Directions -
Images do not belong in the copy; retype the rest of the entries below exactly.

Data -
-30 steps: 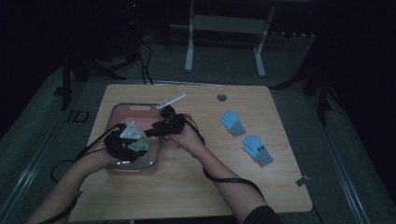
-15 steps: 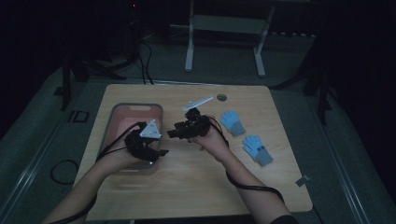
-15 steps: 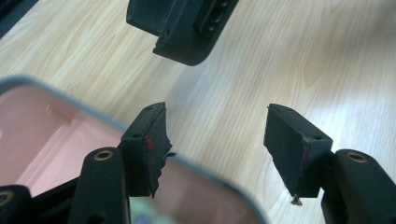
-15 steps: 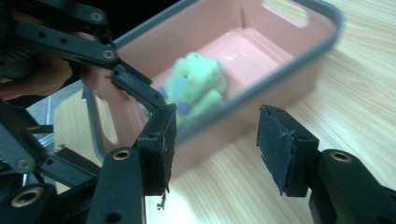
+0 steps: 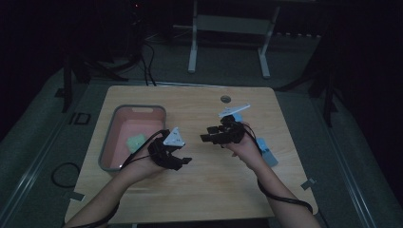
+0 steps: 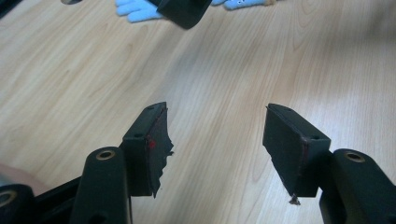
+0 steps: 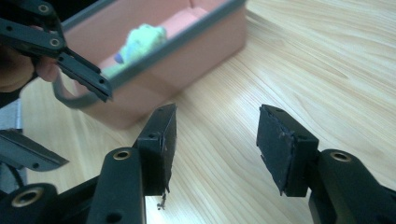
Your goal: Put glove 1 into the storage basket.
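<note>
A pink tray with a grey rim [image 5: 107,147] stands on the left of the wooden table, and a pale green soft item [image 5: 135,142] lies in it. My left gripper [image 5: 184,161] hovers just right of the tray, pointing right, jaws open and empty [image 6: 215,121] over bare wood. My right gripper [image 5: 203,138] faces it from the table's middle, pointing left toward the tray [image 7: 196,56], also open and empty [image 7: 215,119]. The green item [image 7: 140,39] shows over the tray's rim. Two light blue cloth pieces, like small gloves [image 5: 267,156] [image 6: 135,9], lie to the right.
A small round dark disc [image 5: 225,99] sits near the table's far edge. The other blue piece [image 5: 236,117] is partly hidden behind my right hand. Cables trail from both grippers toward the table's near edge. A metal stand [image 5: 228,28] is on the floor beyond the table.
Both hands have moved to the right, from over the pink tray to the middle of the table. The green item stays in the tray. Both sets of jaws remain open and empty.
</note>
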`<state>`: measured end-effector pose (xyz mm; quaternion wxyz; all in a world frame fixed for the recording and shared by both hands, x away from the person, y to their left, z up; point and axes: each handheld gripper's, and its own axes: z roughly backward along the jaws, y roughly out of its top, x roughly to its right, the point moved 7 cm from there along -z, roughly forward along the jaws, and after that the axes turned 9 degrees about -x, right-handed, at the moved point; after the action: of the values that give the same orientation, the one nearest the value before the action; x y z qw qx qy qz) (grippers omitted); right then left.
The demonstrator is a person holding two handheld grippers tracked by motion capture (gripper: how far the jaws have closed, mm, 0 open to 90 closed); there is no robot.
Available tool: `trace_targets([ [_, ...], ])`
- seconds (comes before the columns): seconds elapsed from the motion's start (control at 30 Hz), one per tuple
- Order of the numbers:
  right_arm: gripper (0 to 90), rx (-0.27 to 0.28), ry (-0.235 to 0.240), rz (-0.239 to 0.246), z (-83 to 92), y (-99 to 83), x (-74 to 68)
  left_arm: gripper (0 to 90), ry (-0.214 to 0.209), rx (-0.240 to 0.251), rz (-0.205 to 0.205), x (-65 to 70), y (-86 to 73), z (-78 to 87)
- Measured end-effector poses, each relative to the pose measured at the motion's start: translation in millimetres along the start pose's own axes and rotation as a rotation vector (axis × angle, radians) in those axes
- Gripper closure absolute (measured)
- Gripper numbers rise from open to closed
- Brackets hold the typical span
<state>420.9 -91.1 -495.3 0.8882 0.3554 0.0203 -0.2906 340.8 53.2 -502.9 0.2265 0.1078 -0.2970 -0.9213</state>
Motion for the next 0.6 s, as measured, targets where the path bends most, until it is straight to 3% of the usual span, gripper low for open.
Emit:
trace_targets([
  [0.17,47.4,-0.001,-0.028,-0.021,10.1,-17.1,12.4,40.9,0.003,0.001,0.025,8.6,3.7,-12.5],
  [0.33,47.4,-0.008,-0.055,-0.035,17.1,-35.2,21.9,39.2,0.037,0.006,0.059,15.1,5.9,-23.6],
  [0.6,47.6,-0.017,-0.089,-0.077,28.8,-65.5,39.4,34.0,0.014,0.009,0.011,33.2,8.8,-34.8],
])
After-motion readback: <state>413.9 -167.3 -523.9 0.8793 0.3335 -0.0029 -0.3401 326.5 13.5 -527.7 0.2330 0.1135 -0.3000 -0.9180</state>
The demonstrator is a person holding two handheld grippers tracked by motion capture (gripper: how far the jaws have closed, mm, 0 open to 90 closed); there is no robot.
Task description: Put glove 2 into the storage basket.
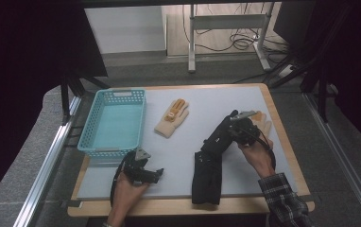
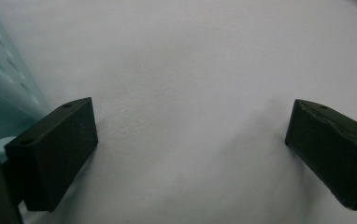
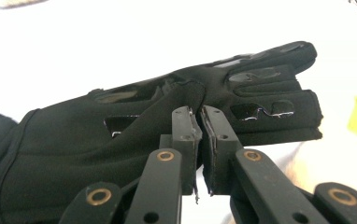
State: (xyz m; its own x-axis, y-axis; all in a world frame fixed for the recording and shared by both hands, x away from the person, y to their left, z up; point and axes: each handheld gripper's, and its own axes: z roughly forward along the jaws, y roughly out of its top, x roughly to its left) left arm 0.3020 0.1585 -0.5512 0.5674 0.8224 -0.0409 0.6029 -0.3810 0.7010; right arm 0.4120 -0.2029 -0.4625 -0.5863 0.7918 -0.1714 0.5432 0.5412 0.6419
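- The blue basket (image 1: 114,124) sits just to the left of the left gripper (image 1: 146,166).
- The left gripper's fingers (image 2: 55,151) are wide apart over bare table, holding nothing.
- The right gripper (image 3: 200,119) pinches a fold of the black glove (image 3: 120,140) between its nearly closed fingers (image 3: 183,135).

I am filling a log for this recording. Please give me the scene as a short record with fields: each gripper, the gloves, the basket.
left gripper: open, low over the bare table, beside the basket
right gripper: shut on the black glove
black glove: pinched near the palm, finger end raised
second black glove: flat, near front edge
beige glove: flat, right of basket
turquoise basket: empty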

Exercise output -
-30 steps: 
-15 steps: 
-15 steps: 
-15 steps: 
+0 steps: 
+0 steps: 
+0 steps: 
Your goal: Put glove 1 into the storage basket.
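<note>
A pink tray with a grey rim [image 5: 107,147] stands on the left of the wooden table, and a pale green soft item [image 5: 135,142] lies in it. My left gripper [image 5: 184,161] hovers just right of the tray, pointing right, jaws open and empty [image 6: 215,121] over bare wood. My right gripper [image 5: 203,138] faces it from the table's middle, pointing left toward the tray [image 7: 196,56], also open and empty [image 7: 215,119]. The green item [image 7: 140,39] shows over the tray's rim. Two light blue cloth pieces, like small gloves [image 5: 267,156] [image 6: 135,9], lie to the right.
A small round dark disc [image 5: 225,99] sits near the table's far edge. The other blue piece [image 5: 236,117] is partly hidden behind my right hand. Cables trail from both grippers toward the table's near edge. A metal stand [image 5: 228,28] is on the floor beyond the table.
Both hands have moved to the right, from over the pink tray to the middle of the table. The green item stays in the tray. Both sets of jaws remain open and empty.
</note>
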`<state>`: measured end-effector pose (xyz mm; quaternion wxyz; all in a world frame fixed for the recording and shared by both hands, x away from the person, y to their left, z up; point and axes: each handheld gripper's, and its own axes: z roughly backward along the jaws, y roughly out of its top, x roughly to its right, the point moved 7 cm from there along -z, roughly forward along the jaws, and after that the axes turned 9 degrees about -x, right-handed, at the moved point; after the action: of the values that give the same orientation, the one nearest the value before the action; x y z qw qx qy qz) (grippers omitted); right then left.
The demonstrator is a person holding two handheld grippers tracked by motion capture (gripper: how far the jaws have closed, mm, 0 open to 90 closed); there is no robot.
Available tool: `trace_targets([ [_, ...], ])`
- seconds (comes before the columns): seconds elapsed from the motion's start (control at 30 Hz), one per tuple
- Order of the numbers:
  right_arm: gripper (0 to 90), rx (-0.27 to 0.28), ry (-0.235 to 0.240), rz (-0.239 to 0.246), z (-83 to 92), y (-99 to 83), x (-74 to 68)
  left_arm: gripper (0 to 90), ry (-0.214 to 0.209), rx (-0.240 to 0.251), rz (-0.205 to 0.205), x (-65 to 70), y (-86 to 73), z (-78 to 87)
- Measured end-effector poses, each relative to the pose measured at the motion's start: translation in millimetres along the start pose's own axes and rotation as a rotation vector (axis × angle, radians) in those axes
- Gripper closure absolute (measured)
- Gripper numbers rise from open to closed
- Brackets hold the typical span
<state>420.9 -91.1 -495.3 0.8882 0.3554 0.0203 -0.2906 340.8 53.2 -502.9 0.2265 0.1078 -0.2970 -0.9213</state>
Motion for the next 0.6 s, as measured, targets where the path bends most, until it is straight to 3% of the usual span, gripper low for open.
Emit:
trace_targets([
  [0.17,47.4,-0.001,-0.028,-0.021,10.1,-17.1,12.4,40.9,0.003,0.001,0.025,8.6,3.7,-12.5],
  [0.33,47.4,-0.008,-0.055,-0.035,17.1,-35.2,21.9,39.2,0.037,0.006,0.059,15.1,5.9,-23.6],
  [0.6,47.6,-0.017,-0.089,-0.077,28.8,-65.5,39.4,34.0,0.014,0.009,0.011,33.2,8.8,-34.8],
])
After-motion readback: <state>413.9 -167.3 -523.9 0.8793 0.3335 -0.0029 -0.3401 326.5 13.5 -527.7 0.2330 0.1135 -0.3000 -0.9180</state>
The demonstrator is a person holding two handheld grippers tracked by motion capture (gripper: how far the jaws have closed, mm, 0 open to 90 closed); there is no robot.
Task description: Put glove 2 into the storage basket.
State: (xyz m; its own x-axis, y-axis; all in a world frame fixed for the recording and shared by both hands, x away from the person, y to their left, z up; point and axes: each handheld gripper's, and its own axes: z roughly forward along the jaws, y roughly out of its top, x roughly to its left) left arm 0.3020 0.1585 -0.5512 0.5674 0.8224 -0.0409 0.6029 -0.3810 0.7010; right arm 0.4120 -0.2029 -0.4625 -0.5863 0.7918 -0.1714 0.5432 0.5412 0.6419
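- The blue basket (image 1: 114,124) sits just to the left of the left gripper (image 1: 146,166).
- The left gripper's fingers (image 2: 55,151) are wide apart over bare table, holding nothing.
- The right gripper (image 3: 200,119) pinches a fold of the black glove (image 3: 120,140) between its nearly closed fingers (image 3: 183,135).

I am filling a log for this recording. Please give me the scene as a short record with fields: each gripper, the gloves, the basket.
left gripper: open, low over the bare table, beside the basket
right gripper: shut on the black glove
black glove: pinched near the palm, finger end raised
second black glove: flat, near front edge
beige glove: flat, right of basket
turquoise basket: empty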

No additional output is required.